- **Your goal**: Return the whole listing, line for line, without the pictures in it.
━━━━━━━━━━━━━━━━━━━━
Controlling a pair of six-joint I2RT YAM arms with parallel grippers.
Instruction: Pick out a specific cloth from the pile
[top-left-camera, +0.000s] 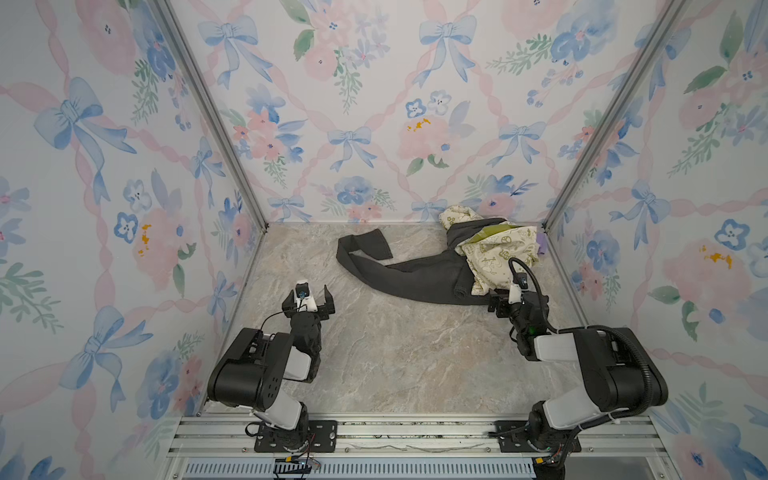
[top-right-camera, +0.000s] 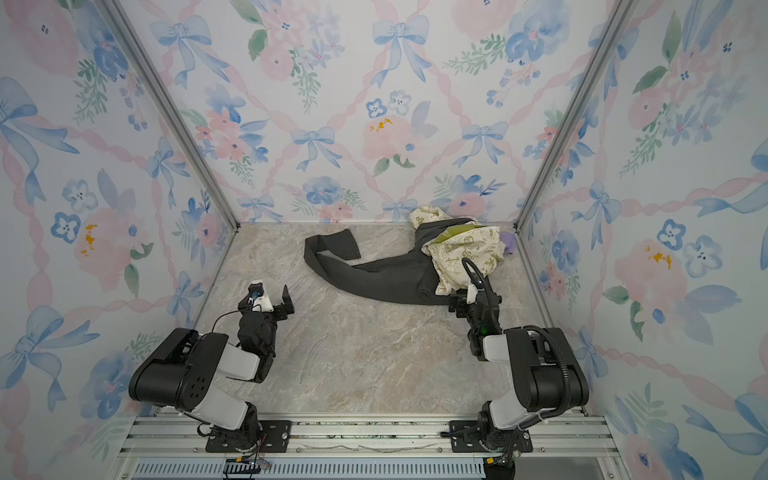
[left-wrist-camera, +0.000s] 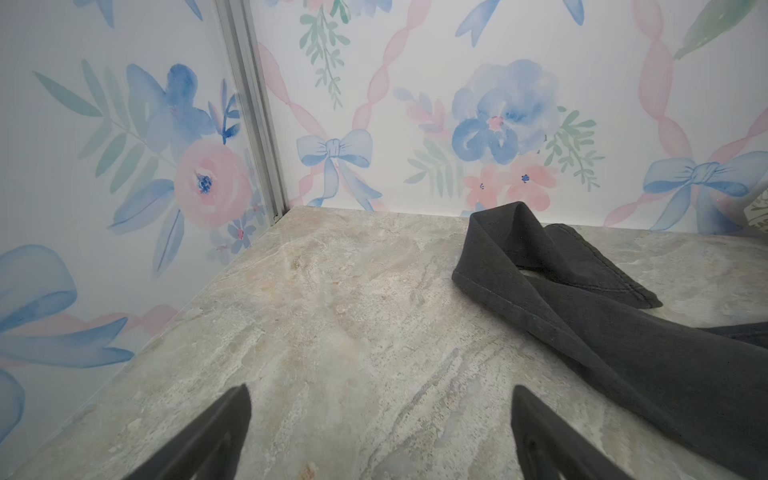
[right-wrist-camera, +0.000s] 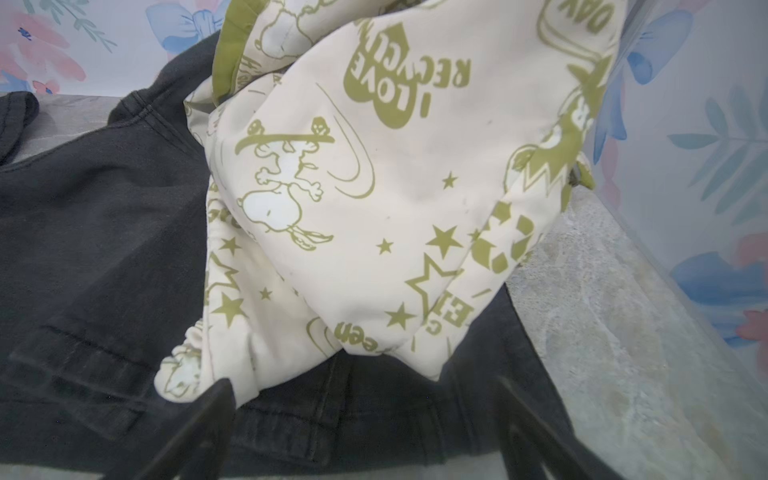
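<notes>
The pile (top-left-camera: 490, 253) (top-right-camera: 457, 253) lies at the back right corner. A cream cloth (top-left-camera: 503, 249) (right-wrist-camera: 374, 187) with olive-green prints tops it. The long dark grey garment (top-left-camera: 424, 278) (top-right-camera: 390, 278) (left-wrist-camera: 623, 353) (right-wrist-camera: 104, 249) stretches out to the left. Of the lavender cloth (top-left-camera: 541, 245) (top-right-camera: 509, 242), only a small purple edge peeks out by the right wall. My right gripper (top-left-camera: 505, 297) (top-right-camera: 465, 298) (right-wrist-camera: 365, 386) is open at the pile's near edge, its jaws over the dark grey garment just below the cream cloth's hem. Further left, my left gripper (top-left-camera: 309, 295) (top-right-camera: 268, 297) (left-wrist-camera: 380, 390) is open over bare table.
Flowered walls enclose the marble-look table (top-left-camera: 395, 353) on three sides, with aluminium posts (top-left-camera: 548, 226) (left-wrist-camera: 266, 166) in the back corners. The right wall (right-wrist-camera: 706, 208) runs close beside the pile. Both arm bases sit on a metal rail (top-left-camera: 415, 440) at the front edge.
</notes>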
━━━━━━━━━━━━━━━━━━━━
- **Task solution**:
Controlling a pair of six-joint I2RT YAM arms with parallel grippers.
Instruction: Pick out a specific cloth from the pile
[top-left-camera, +0.000s] 
[top-right-camera, +0.000s] 
[left-wrist-camera, +0.000s] 
[right-wrist-camera, +0.000s] 
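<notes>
The pile (top-left-camera: 490, 253) (top-right-camera: 457, 253) lies at the back right corner. A cream cloth (top-left-camera: 503, 249) (right-wrist-camera: 374, 187) with olive-green prints tops it. The long dark grey garment (top-left-camera: 424, 278) (top-right-camera: 390, 278) (left-wrist-camera: 623, 353) (right-wrist-camera: 104, 249) stretches out to the left. Of the lavender cloth (top-left-camera: 541, 245) (top-right-camera: 509, 242), only a small purple edge peeks out by the right wall. My right gripper (top-left-camera: 505, 297) (top-right-camera: 465, 298) (right-wrist-camera: 365, 386) is open at the pile's near edge, its jaws over the dark grey garment just below the cream cloth's hem. Further left, my left gripper (top-left-camera: 309, 295) (top-right-camera: 268, 297) (left-wrist-camera: 380, 390) is open over bare table.
Flowered walls enclose the marble-look table (top-left-camera: 395, 353) on three sides, with aluminium posts (top-left-camera: 548, 226) (left-wrist-camera: 266, 166) in the back corners. The right wall (right-wrist-camera: 706, 208) runs close beside the pile. Both arm bases sit on a metal rail (top-left-camera: 415, 440) at the front edge.
</notes>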

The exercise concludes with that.